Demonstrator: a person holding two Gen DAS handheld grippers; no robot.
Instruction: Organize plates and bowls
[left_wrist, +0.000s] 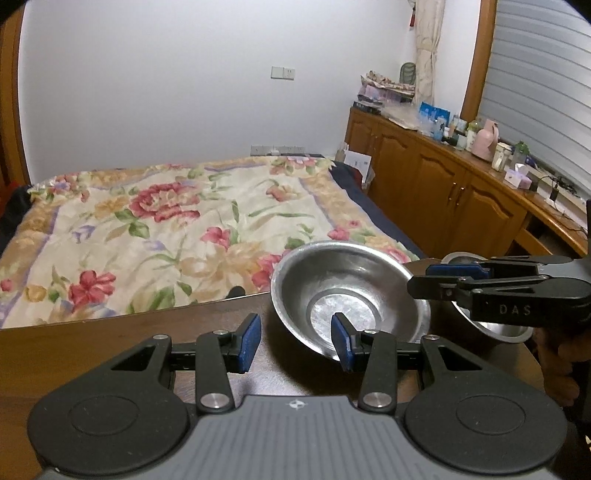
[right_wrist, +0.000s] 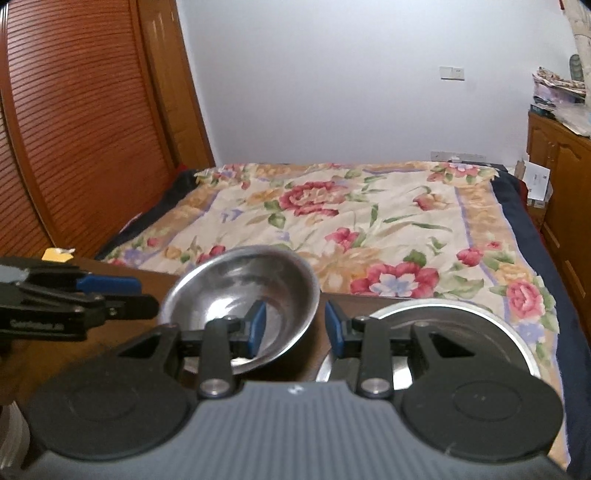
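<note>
A steel bowl (left_wrist: 351, 291) (right_wrist: 240, 291) sits tilted on the dark wooden table (left_wrist: 221, 317), its opening turned toward both cameras. My left gripper (left_wrist: 295, 341) is open, and its right finger overlaps the bowl's near rim. My right gripper (right_wrist: 295, 328) is also open. Its left finger is inside the bowl and its right finger outside, with a gap around the wall. I cannot tell what props the bowl up. A second, wider steel bowl (left_wrist: 495, 328) (right_wrist: 461, 314) rests to the right, under the right gripper (left_wrist: 432, 280). The left gripper (right_wrist: 129, 291) reaches in from the left.
A bed with a floral quilt (left_wrist: 166, 229) lies just beyond the table's far edge. Wooden cabinets (left_wrist: 443, 184) with clutter on top line the right wall. A slatted wooden door (right_wrist: 74, 129) stands on the left. Something white (right_wrist: 11, 424) shows at the lower left.
</note>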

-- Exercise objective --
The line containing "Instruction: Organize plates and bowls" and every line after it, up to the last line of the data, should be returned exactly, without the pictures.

-- Solved exercise --
Instruction: Organize plates and bowls
[left_wrist, +0.000s] 
[right_wrist, +0.000s] 
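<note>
A steel bowl (left_wrist: 351, 291) (right_wrist: 240, 291) sits tilted on the dark wooden table (left_wrist: 221, 317), its opening turned toward both cameras. My left gripper (left_wrist: 295, 341) is open, and its right finger overlaps the bowl's near rim. My right gripper (right_wrist: 295, 328) is also open. Its left finger is inside the bowl and its right finger outside, with a gap around the wall. I cannot tell what props the bowl up. A second, wider steel bowl (left_wrist: 495, 328) (right_wrist: 461, 314) rests to the right, under the right gripper (left_wrist: 432, 280). The left gripper (right_wrist: 129, 291) reaches in from the left.
A bed with a floral quilt (left_wrist: 166, 229) lies just beyond the table's far edge. Wooden cabinets (left_wrist: 443, 184) with clutter on top line the right wall. A slatted wooden door (right_wrist: 74, 129) stands on the left. Something white (right_wrist: 11, 424) shows at the lower left.
</note>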

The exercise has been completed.